Low-temperature synthesis of high quality Ni-Fe layered double hydroxides hexagonal platelets

TL;DR

This study presents a low-temperature wet-chemistry method to synthesize highly crystalline Ni-Fe layered double hydroxide hexagonal platelets, demonstrating their potential as efficient electrocatalysts for oxygen evolution reactions.

Contribution

It introduces a novel low-temperature synthesis process for Ni-Fe LDH flakes and elucidates the formation mechanism involving metastable intermediates.

Findings

Successful synthesis at 100°C with high crystallinity

Flakes with 0.5-1.5 μm diameter and 15-20 nm thickness

Electrocatalytic performance with 0.36 V overpotential for OER

Abstract

This paper describes the wet-chemistry synthesis of highly crystalline hexagonal flakes of Ni-Fe layered double hydroxide (LDH) produced at temperature as low as 100 oC. The flakes with diameter in the range of 0.5-1.5 um and the thickness between 15 and 20 nm were obtained by homogeneous precipitation method with the use of triethanolamine (TEA) and urea.
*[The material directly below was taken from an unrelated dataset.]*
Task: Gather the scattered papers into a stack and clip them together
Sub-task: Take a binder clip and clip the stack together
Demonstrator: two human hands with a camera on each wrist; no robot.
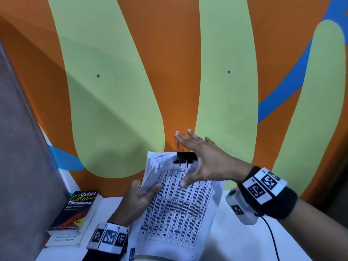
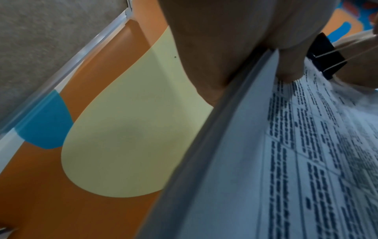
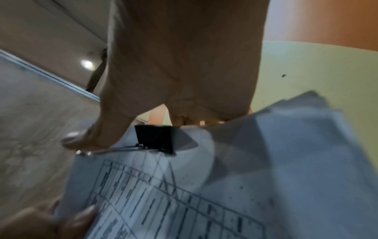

By analyzing the intermediate products, it is suggested that, differently from previous reports, a thermodynamically metastable iron oxyhydroxide and Ni-TEA complex are firstly formed at room temperature. Subsequently, when the mixture is heated to 100 oC and the pH increases due to the thermal decomposition of urea, Ni2+ and Fe3+ are slowly released and then recombine, thus leading to formation of pure, highly-crystalline Ni-Fe LDH flakes. This material showed promising results as an electrocatalyst in oxygen evolution reaction (OER) providing an overpotential value of 0.36 V.